■ **WORK TO COMPLETE**: Give back all of the data exactly, with every picture omitted.
((
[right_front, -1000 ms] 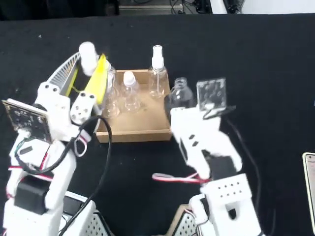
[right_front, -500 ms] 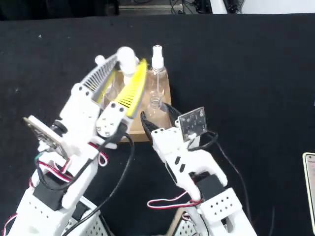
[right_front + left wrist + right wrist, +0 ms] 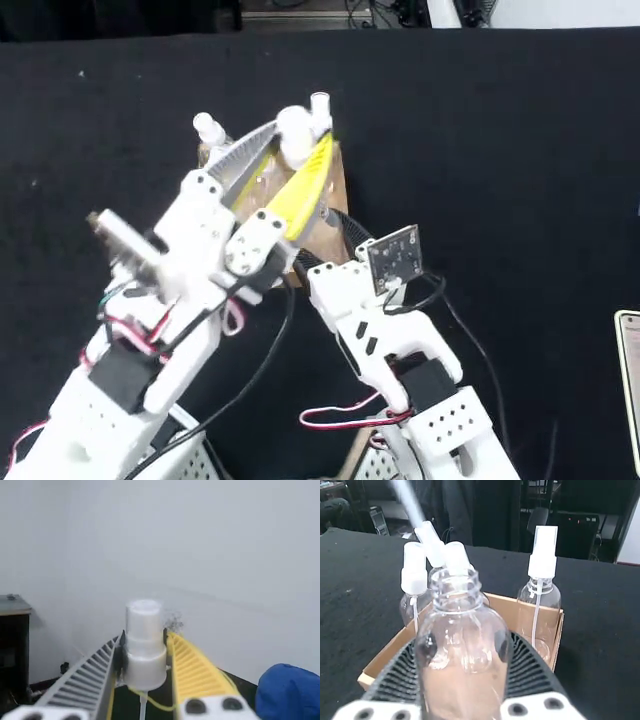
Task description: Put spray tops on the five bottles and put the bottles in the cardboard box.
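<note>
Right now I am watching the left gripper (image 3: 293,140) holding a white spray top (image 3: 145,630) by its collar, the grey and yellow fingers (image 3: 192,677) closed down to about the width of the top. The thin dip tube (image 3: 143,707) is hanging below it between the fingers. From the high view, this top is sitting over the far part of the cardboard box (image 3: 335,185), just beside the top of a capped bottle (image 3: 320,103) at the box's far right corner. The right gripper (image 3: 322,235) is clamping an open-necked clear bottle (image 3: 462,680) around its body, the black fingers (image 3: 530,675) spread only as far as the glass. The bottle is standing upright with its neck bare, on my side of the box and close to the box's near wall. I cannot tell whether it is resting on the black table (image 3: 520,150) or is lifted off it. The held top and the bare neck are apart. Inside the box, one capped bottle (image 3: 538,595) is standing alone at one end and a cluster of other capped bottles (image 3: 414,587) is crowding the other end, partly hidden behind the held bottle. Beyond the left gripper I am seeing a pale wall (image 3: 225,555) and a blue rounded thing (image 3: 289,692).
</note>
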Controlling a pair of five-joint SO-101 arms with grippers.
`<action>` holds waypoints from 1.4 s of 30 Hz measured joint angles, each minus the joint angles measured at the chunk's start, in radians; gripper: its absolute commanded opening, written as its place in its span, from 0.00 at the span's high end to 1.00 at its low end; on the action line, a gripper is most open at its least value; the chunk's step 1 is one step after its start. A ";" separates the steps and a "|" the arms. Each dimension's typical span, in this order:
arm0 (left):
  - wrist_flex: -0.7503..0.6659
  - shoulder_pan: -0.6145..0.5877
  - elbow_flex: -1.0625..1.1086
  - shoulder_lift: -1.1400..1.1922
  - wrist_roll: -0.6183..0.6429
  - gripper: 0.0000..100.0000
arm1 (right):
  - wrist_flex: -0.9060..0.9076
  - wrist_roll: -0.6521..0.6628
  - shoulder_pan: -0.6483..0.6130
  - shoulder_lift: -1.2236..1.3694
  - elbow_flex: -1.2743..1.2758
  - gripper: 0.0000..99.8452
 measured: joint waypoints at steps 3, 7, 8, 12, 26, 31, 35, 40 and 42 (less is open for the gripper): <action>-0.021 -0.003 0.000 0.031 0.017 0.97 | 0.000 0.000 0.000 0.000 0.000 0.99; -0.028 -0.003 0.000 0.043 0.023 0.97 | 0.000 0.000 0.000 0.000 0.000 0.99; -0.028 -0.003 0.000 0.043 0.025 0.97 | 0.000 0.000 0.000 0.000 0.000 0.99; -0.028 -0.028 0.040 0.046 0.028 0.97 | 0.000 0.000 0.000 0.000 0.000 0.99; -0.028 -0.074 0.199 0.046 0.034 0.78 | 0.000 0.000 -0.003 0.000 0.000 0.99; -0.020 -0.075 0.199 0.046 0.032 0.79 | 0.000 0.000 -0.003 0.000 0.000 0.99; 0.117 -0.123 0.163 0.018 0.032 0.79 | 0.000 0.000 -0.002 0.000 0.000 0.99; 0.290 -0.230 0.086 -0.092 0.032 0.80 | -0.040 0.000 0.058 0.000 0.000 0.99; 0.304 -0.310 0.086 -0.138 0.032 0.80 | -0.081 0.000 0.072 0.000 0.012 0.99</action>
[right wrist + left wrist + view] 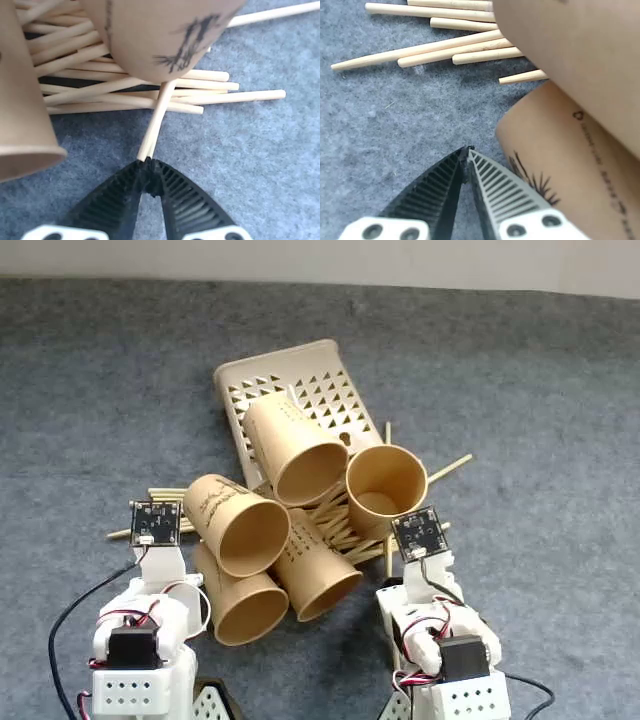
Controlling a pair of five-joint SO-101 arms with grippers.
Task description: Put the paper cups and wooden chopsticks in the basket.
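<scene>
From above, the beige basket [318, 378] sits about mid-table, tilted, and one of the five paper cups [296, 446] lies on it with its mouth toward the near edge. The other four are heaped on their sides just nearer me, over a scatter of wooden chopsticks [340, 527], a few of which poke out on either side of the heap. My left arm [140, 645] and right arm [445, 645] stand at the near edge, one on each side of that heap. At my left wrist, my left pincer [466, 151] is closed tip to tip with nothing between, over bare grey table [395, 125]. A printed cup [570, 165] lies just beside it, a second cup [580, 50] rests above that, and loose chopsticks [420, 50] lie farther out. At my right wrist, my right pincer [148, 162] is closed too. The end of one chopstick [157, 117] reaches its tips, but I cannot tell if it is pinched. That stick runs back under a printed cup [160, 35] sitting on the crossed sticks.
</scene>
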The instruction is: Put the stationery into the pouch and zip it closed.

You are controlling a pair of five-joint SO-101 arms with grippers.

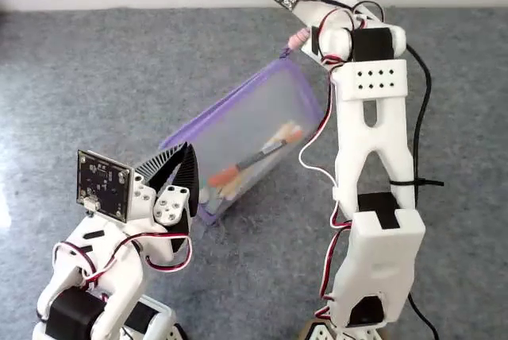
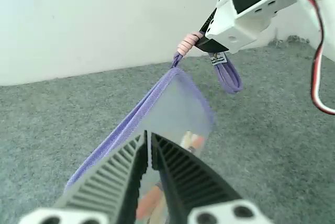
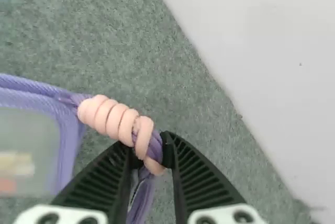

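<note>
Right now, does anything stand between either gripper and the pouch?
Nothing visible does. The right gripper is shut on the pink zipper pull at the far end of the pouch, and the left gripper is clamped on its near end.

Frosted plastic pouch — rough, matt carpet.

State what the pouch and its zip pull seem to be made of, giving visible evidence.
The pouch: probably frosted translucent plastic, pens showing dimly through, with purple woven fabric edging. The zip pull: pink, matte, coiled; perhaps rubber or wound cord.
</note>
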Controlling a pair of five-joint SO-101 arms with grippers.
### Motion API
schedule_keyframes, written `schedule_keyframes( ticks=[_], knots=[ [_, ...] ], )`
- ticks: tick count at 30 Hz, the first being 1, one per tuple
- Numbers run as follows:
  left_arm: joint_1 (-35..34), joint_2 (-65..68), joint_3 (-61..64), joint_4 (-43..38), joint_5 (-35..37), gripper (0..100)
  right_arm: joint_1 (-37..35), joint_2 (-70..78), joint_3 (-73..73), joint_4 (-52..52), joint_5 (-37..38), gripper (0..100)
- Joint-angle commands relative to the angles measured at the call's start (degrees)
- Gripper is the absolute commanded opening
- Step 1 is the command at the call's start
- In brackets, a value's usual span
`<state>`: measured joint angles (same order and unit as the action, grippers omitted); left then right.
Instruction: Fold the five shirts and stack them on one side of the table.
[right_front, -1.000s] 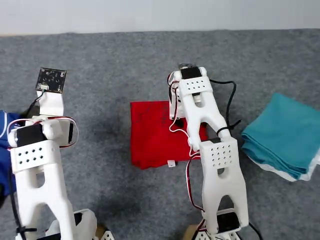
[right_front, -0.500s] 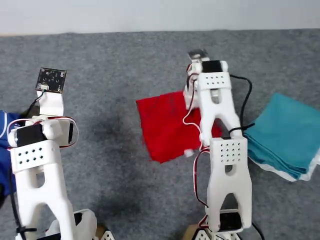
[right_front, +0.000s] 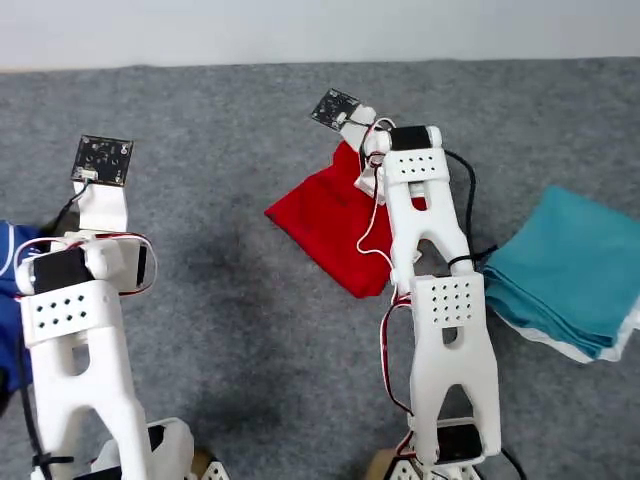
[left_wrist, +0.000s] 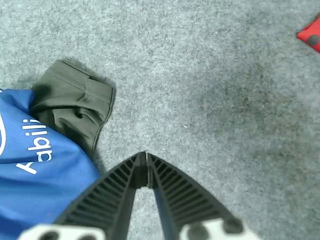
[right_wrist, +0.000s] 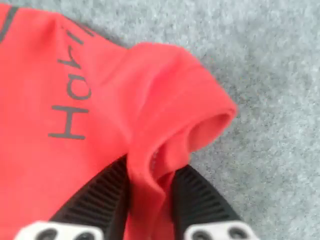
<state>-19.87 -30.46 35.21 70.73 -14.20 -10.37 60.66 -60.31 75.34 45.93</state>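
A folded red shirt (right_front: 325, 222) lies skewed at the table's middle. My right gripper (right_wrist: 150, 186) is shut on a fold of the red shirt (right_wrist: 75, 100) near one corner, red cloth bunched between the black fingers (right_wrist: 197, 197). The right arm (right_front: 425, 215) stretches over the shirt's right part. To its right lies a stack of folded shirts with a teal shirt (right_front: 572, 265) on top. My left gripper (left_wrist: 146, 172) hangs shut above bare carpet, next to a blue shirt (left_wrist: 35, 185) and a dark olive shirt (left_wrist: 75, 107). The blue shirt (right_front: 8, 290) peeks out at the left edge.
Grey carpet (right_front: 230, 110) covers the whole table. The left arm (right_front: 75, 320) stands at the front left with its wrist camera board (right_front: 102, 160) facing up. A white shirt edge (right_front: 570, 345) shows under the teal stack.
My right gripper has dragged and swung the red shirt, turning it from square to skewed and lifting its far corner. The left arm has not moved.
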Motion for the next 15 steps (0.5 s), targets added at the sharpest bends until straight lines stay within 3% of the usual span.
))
■ **OUTPUT**:
[right_front, -1000 ms] 
[right_front, -500 ms] 
[right_front + left wrist + right wrist, +0 ms] 
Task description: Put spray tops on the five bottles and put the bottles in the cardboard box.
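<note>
Right now I am watching the left gripper (image 3: 293,140) holding a white spray top (image 3: 145,630) by its collar, the grey and yellow fingers (image 3: 192,677) closed down to about the width of the top. The thin dip tube (image 3: 143,707) is hanging below it between the fingers. From the high view, this top is sitting over the far part of the cardboard box (image 3: 335,185), just beside the top of a capped bottle (image 3: 320,103) at the box's far right corner. The right gripper (image 3: 322,235) is clamping an open-necked clear bottle (image 3: 462,680) around its body, the black fingers (image 3: 530,675) spread only as far as the glass. The bottle is standing upright with its neck bare, on my side of the box and close to the box's near wall. I cannot tell whether it is resting on the black table (image 3: 520,150) or is lifted off it. The held top and the bare neck are apart. Inside the box, one capped bottle (image 3: 538,595) is standing alone at one end and a cluster of other capped bottles (image 3: 414,587) is crowding the other end, partly hidden behind the held bottle. Beyond the left gripper I am seeing a pale wall (image 3: 225,555) and a blue rounded thing (image 3: 289,692).
</note>
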Controlling a pair of five-joint SO-101 arms with grippers.
`<action>` holds waypoints from 1.4 s of 30 Hz measured joint angles, each minus the joint angles measured at the chunk's start, in radians; gripper: its absolute commanded opening, written as its place in its span, from 0.00 at the span's high end to 1.00 at its low end; on the action line, a gripper is most open at its least value; the chunk's step 1 is one step after its start. A ";" separates the steps and a "|" the arms. Each dimension's typical span, in this order:
arm0 (left):
  - wrist_flex: -0.7503..0.6659
  - shoulder_pan: -0.6145..0.5877
  - elbow_flex: -1.0625..1.1086
  - shoulder_lift: -1.1400..1.1922
  - wrist_roll: -0.6183..0.6429
  - gripper: 0.0000..100.0000
arm1 (right):
  - wrist_flex: -0.9060..0.9076
  - wrist_roll: -0.6521..0.6628
  - shoulder_pan: -0.6483..0.6130
  - shoulder_lift: -1.2236..1.3694
  - elbow_flex: -1.2743..1.2758
  - gripper: 0.0000..99.8452
 measured: joint waypoints at steps 3, 7, 8, 12, 26, 31, 35, 40 and 42 (less is open for the gripper): <action>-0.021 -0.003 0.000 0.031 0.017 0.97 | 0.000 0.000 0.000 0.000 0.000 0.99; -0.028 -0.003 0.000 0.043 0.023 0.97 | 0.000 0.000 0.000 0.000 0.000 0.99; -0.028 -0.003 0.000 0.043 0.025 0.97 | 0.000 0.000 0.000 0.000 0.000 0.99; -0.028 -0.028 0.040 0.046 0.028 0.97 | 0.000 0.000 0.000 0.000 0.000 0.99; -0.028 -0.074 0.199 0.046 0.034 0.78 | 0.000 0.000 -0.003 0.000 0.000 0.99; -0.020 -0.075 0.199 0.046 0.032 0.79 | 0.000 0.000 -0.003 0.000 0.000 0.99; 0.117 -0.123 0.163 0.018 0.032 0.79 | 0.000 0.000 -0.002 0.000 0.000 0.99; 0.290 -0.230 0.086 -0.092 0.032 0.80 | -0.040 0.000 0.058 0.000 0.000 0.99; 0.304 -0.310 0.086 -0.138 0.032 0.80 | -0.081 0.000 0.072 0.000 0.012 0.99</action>
[right wrist + left wrist + view] 
Controlling a pair of five-joint SO-101 arms with grippers.
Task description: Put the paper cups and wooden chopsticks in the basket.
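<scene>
From above, the beige basket [318, 378] sits about mid-table, tilted, and one of the five paper cups [296, 446] lies on it with its mouth toward the near edge. The other four are heaped on their sides just nearer me, over a scatter of wooden chopsticks [340, 527], a few of which poke out on either side of the heap. My left arm [140, 645] and right arm [445, 645] stand at the near edge, one on each side of that heap. At my left wrist, my left pincer [466, 151] is closed tip to tip with nothing between, over bare grey table [395, 125]. A printed cup [570, 165] lies just beside it, a second cup [580, 50] rests above that, and loose chopsticks [420, 50] lie farther out. At my right wrist, my right pincer [148, 162] is closed too. The end of one chopstick [157, 117] reaches its tips, but I cannot tell if it is pinched. That stick runs back under a printed cup [160, 35] sitting on the crossed sticks.
</scene>
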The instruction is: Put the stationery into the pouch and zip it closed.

You are controlling a pair of five-joint SO-101 arms with grippers.


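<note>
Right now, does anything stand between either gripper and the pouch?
Nothing visible does. The right gripper is shut on the pink zipper pull at the far end of the pouch, and the left gripper is clamped on its near end.

Frosted plastic pouch — rough, matt carpet.

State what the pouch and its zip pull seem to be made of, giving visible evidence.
The pouch: probably frosted translucent plastic, pens showing dimly through, with purple woven fabric edging. The zip pull: pink, matte, coiled; perhaps rubber or wound cord.
</note>
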Controlling a pair of five-joint SO-101 arms with grippers.
### Motion API
schedule_keyframes, written `schedule_keyframes( ticks=[_], knots=[ [_, ...] ], )`
- ticks: tick count at 30 Hz, the first being 1, one per tuple
- Numbers run as follows:
  left_arm: joint_1 (-35..34), joint_2 (-65..68), joint_3 (-61..64), joint_4 (-43..38), joint_5 (-35..37), gripper (0..100)
  right_arm: joint_1 (-37..35), joint_2 (-70..78), joint_3 (-73..73), joint_4 (-52..52), joint_5 (-37..38), gripper (0..100)
- Joint-angle commands relative to the angles measured at the call's start (degrees)
- Gripper is the absolute commanded opening
- Step 1 is the command at the call's start
- In brackets, a value's usual span
`<state>`: measured joint angles (same order and unit as the action, grippers omitted); left then right.
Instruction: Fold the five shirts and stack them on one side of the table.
[right_front, -1.000s] 
[right_front, -0.500s] 
[right_front, +0.000s] 
[left_wrist, +0.000s] 
[right_wrist, +0.000s] 
<state>-19.87 -30.46 35.21 70.73 -14.20 -10.37 60.66 -60.31 75.34 45.93</state>
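A folded red shirt (right_front: 325, 222) lies skewed at the table's middle. My right gripper (right_wrist: 150, 186) is shut on a fold of the red shirt (right_wrist: 75, 100) near one corner, red cloth bunched between the black fingers (right_wrist: 197, 197). The right arm (right_front: 425, 215) stretches over the shirt's right part. To its right lies a stack of folded shirts with a teal shirt (right_front: 572, 265) on top. My left gripper (left_wrist: 146, 172) hangs shut above bare carpet, next to a blue shirt (left_wrist: 35, 185) and a dark olive shirt (left_wrist: 75, 107). The blue shirt (right_front: 8, 290) peeks out at the left edge.
Grey carpet (right_front: 230, 110) covers the whole table. The left arm (right_front: 75, 320) stands at the front left with its wrist camera board (right_front: 102, 160) facing up. A white shirt edge (right_front: 570, 345) shows under the teal stack.
My right gripper has dragged and swung the red shirt, turning it from square to skewed and lifting its far corner. The left arm has not moved.
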Motion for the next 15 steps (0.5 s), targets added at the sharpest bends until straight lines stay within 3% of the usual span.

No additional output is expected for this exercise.